Back in July, an executive shuffle left JPMorgan Chase CFO Doug Braunstein reporting not to CEO Jamie Dimon but rather to a fast-rising but still lower-ranking officer, Matt Zames. At the time, it wasn’t clear whether the new reporting structure was more a recognition of Zames’s status as a possible eventual successor to Dimon, or a rebuke of Braunstein following the “London Whale” fiasco that brought $6.2 billion in trading losses.
With Monday’s appointment of Marianne Lake as the new CFO of America’s biggest bank, the pendulum swings well toward the rebuke side of the debate. Lake, expected to take on the post in the first quarter of 2013, will report to the CEO, as do most finance chiefs in the country. Braunstein will become a vice chairman of JPMorgan, where he will “focus on serving top clients of the firm,” the bank said in a press release.

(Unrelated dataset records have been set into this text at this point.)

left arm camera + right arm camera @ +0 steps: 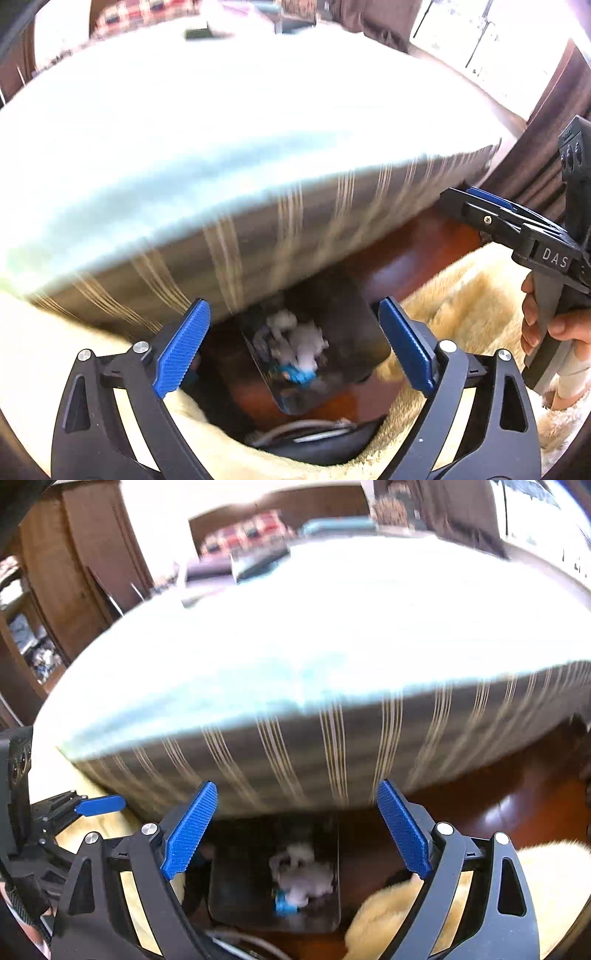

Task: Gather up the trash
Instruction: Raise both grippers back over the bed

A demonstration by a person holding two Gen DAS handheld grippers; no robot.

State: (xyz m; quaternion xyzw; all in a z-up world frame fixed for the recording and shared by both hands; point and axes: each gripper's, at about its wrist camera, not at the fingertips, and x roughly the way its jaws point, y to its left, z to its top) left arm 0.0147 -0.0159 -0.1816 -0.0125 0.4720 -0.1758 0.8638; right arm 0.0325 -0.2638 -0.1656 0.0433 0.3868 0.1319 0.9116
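"DAS" reads white on your right gripper [480,206], side-on, jaws looking nearly closed there. In its own view the ribbed blue pads [190,834] stand wide, empty. Your left gripper [295,350] gapes wide too, holding nothing. Below sits a dark bin [273,875] on glossy wood floor [498,805], crumpled white tissue trash [303,875] and a blue scrap [284,904] inside. A striped mattress [332,746] overhangs it; cream fluffy rug [461,302] alongside.

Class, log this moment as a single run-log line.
left gripper: open, empty | right gripper: open, empty | dark rectangular trash bin: on floor beside striped bed, holds crumpled white tissues
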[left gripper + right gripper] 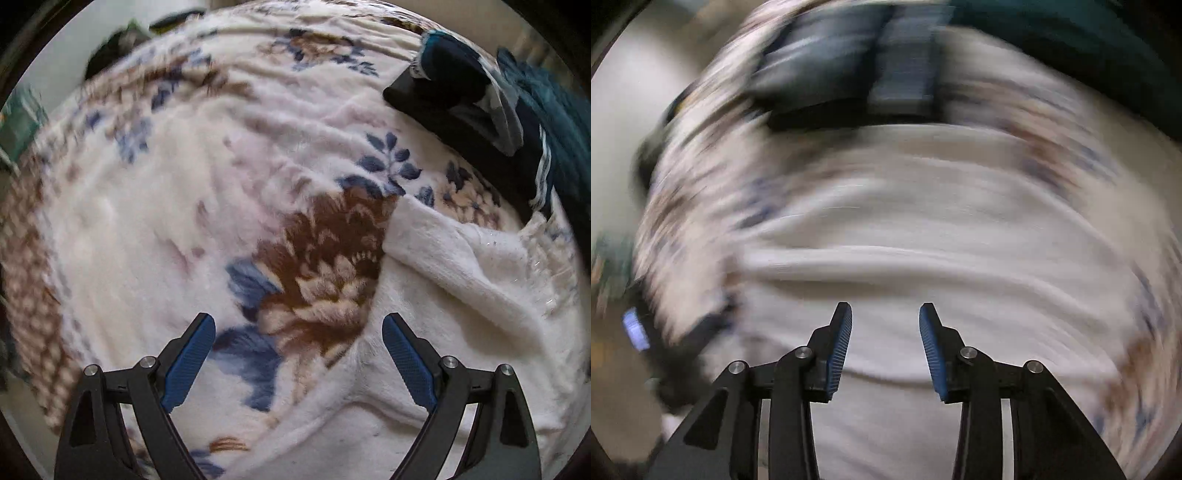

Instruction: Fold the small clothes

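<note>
A fluffy white garment (461, 295) lies on the flowered blanket (166, 221), spread over the lower right of the left wrist view. My left gripper (299, 321) hangs above the blanket at the garment's left edge, jaws wide apart and empty. In the right wrist view, blurred by motion, the white garment (905, 229) fills the middle. My right gripper (885, 314) is over it, jaws partly apart with nothing between the blue pads (842, 347).
A stack of dark folded clothes (476, 107) sits on the blanket at the upper right, with a teal piece (561, 110) beside it. The same dark stack (849, 74) shows blurred in the right wrist view. The blanket's edge and a pale floor lie at the far left.
</note>
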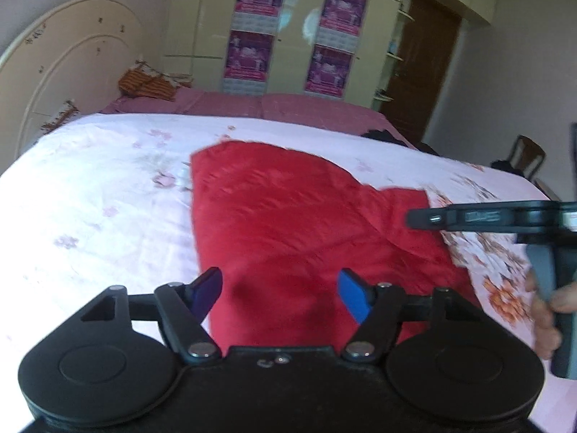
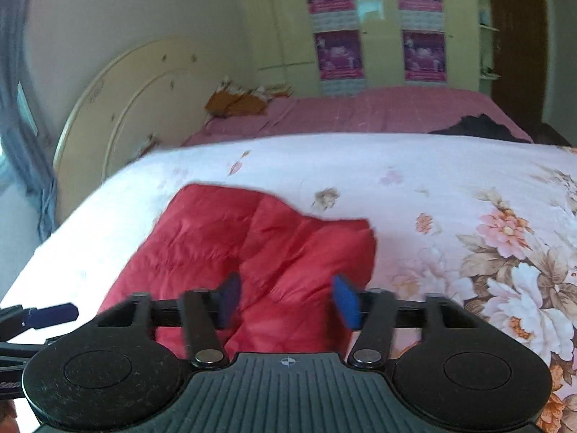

Lake, 43, has been a rising star since arriving at JPMorgan in 2004. Moving over from PricewaterhouseCoopers, she has climbed from senior U.K. financial officer, to a role managing global finance infrastructure and controls, to global investment bank controller, to CFO of the consumer and community banking unit.
JPMorgan did not respond to requests for an interview with CFO, but Lake told Bloomberg News that “it’s not at the top of my mind to make sweeping changes right now.”
She’s kept a fairly low profile outside of JPMorgan. Several analysts that follow the bank told CFO they don’t know anything about her. But two executive recruiters said they’ve regarded her for years as a candidate for a major financial services CFO position.
David Treussard, leader of the financial services practice at DHR International, says Lake has a reputation within JPMorgan as an outstanding people manager with both broad and deep knowledge of the bank’s businesses. “This is a great move by JPMorgan,” he says.
A partner in the financial services practice at one of the largest executive recruiting firms, who says he knows Lake “very well,” calls her “the fastest talker I know.” But he doesn’t mean that as slang for someone who influences people through deception. “What a fast mind,” the recruiter says. “It’s rapid fire. Talking to her, you can see her brain is always working a million miles an hour.” And, despite her vow not to make big changes too fast, the recruiter observes that she’s “a huge driver of change with incredible energy. And most importantly, she’s got a personality that meshes well with Jamie Dimon.”
While companies often prefer to fill CFO posts with top finance chiefs from other companies, Lake’s appointment adheres to the financial services sector’s tendency to do the opposite, Treussard says. He points out that the CFOs of Morgan Stanley, Bank of America, and Goldman Sachs – respectively Ruth Porat, Bruce Thompson, and the recently appointed Harvey Schwartz – were also promoted from within.
Treussard also opines that Lake’s appointment, on top of Porat’s in 2010, is an important event for women in the banking industry.
“Now two of the six largest U.S. banks have CFOs who are women,” he says. “Now women in banking can see people who have stayed around for a long time and are doing really great. Banks are very good at hiring women at the beginning of their careers – it’s about 50-50 with men – but not so much at retaining them to the point where they can contend for top executive positions. It’s such a stressful industry with such long hours that when women decide to start a family, they often don’t go back into banking.”
Still, according to a recent study by Catalyst, a nonprofit organization that helps women succeed in business, 16.8% of executive officers in the financial services industry are women. And as shown in a recent report from recruiter Crist|Kolder Associates, women comprise about 10% of CFOs for financial companies that are in either the Fortune 500 or S&P 500.